**Assignment:** The needed output is the run of lines below from the one containing "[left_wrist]" through the one containing "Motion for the", copied exactly and free of pictures.
++++++++
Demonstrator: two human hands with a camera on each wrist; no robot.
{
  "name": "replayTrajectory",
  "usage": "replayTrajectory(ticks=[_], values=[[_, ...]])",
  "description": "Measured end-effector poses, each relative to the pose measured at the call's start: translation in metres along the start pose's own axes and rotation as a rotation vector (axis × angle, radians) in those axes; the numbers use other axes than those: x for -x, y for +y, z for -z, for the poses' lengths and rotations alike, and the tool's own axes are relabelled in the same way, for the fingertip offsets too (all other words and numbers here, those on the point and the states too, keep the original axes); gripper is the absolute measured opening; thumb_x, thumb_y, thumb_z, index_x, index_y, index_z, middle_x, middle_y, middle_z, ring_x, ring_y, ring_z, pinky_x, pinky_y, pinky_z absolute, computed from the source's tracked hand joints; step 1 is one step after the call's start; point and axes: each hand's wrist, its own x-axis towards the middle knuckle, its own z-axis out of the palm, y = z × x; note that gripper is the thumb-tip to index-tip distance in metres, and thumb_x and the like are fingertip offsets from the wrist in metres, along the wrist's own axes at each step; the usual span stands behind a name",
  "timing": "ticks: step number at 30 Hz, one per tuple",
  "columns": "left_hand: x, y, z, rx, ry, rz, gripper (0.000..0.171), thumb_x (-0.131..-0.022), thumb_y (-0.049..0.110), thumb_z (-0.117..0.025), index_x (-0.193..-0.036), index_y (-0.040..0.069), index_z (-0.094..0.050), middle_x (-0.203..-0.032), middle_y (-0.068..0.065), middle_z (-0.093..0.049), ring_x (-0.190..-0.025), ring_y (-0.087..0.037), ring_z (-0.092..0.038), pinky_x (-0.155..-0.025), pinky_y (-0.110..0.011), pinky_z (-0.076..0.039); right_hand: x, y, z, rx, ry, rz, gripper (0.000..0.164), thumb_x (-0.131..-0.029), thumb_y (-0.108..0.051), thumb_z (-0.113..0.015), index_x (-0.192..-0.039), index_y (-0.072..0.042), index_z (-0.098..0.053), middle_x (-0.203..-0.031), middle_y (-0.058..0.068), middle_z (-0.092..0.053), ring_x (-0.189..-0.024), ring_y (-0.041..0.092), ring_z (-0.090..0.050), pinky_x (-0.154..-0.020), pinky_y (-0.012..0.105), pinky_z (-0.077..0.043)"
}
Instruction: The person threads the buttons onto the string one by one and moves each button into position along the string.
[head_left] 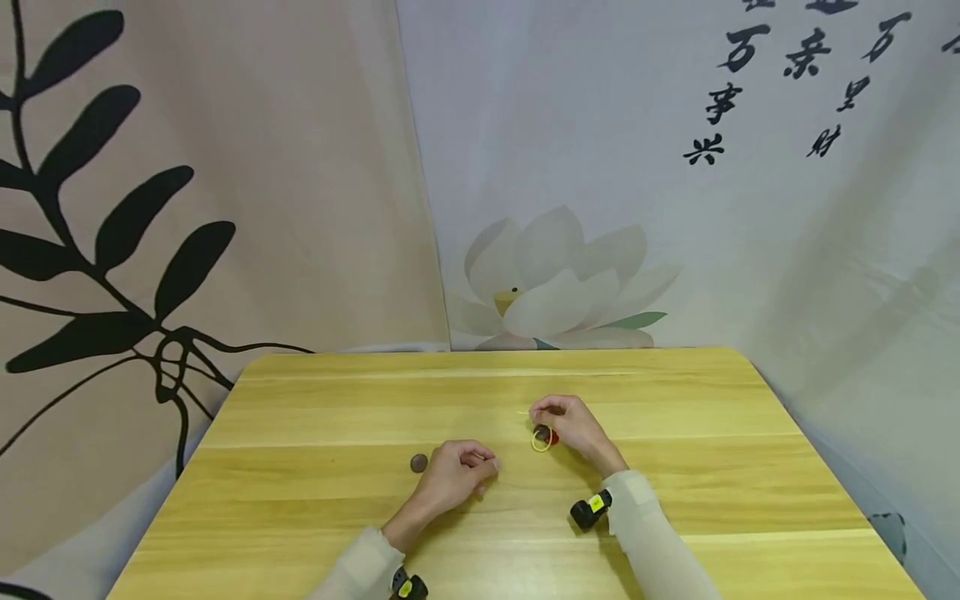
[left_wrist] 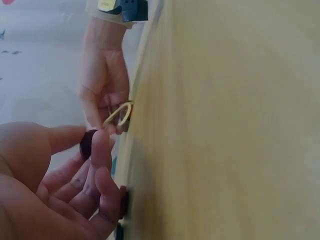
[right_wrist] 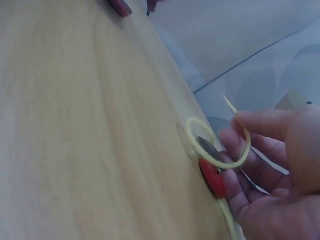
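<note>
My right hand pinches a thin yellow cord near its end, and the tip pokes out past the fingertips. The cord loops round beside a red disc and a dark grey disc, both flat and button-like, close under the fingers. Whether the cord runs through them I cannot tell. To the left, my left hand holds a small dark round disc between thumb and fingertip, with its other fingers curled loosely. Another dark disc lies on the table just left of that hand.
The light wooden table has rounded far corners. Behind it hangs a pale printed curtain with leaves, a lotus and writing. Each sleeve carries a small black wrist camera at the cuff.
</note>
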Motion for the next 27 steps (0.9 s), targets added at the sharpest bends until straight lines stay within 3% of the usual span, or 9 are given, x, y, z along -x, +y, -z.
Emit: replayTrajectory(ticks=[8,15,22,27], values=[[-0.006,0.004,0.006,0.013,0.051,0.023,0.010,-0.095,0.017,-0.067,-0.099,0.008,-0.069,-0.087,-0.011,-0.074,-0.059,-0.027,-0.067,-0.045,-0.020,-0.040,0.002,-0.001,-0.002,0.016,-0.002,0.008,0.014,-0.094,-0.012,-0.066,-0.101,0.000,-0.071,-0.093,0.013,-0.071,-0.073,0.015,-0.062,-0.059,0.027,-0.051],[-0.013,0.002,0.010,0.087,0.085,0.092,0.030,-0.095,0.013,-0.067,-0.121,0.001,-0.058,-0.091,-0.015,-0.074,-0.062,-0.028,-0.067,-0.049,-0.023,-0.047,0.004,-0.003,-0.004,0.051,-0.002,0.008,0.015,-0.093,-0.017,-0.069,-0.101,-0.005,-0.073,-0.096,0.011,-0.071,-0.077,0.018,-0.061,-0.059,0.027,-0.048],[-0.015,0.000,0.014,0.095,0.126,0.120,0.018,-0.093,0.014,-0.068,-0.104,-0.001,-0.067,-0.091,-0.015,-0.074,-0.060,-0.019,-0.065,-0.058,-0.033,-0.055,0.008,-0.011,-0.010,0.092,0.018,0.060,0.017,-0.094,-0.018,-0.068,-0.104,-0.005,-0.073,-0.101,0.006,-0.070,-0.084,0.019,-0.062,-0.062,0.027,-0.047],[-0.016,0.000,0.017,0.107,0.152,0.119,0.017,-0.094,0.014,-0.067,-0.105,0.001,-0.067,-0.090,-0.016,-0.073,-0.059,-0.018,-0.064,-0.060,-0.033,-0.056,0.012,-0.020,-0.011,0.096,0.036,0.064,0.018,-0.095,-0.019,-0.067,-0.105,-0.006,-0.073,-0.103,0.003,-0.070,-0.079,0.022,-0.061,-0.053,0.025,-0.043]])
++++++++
**Reply to the task:**
[left_wrist] 
[right_wrist] 
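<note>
My right hand pinches a thin yellow cord near its end, and the tip pokes out past the fingertips. The cord loops round beside a red disc and a dark grey disc, both flat and button-like, close under the fingers. Whether the cord runs through them I cannot tell. To the left, my left hand holds a small dark round disc between thumb and fingertip, with its other fingers curled loosely. Another dark disc lies on the table just left of that hand.
The light wooden table has rounded far corners. Behind it hangs a pale printed curtain with leaves, a lotus and writing. Each sleeve carries a small black wrist camera at the cuff.
</note>
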Motion for the next 27 steps (0.9 s), targets added at the sharpest bends until straight lines stay within 3% of the usual span, or 9 are given, x, y, z along -x, +y, -z.

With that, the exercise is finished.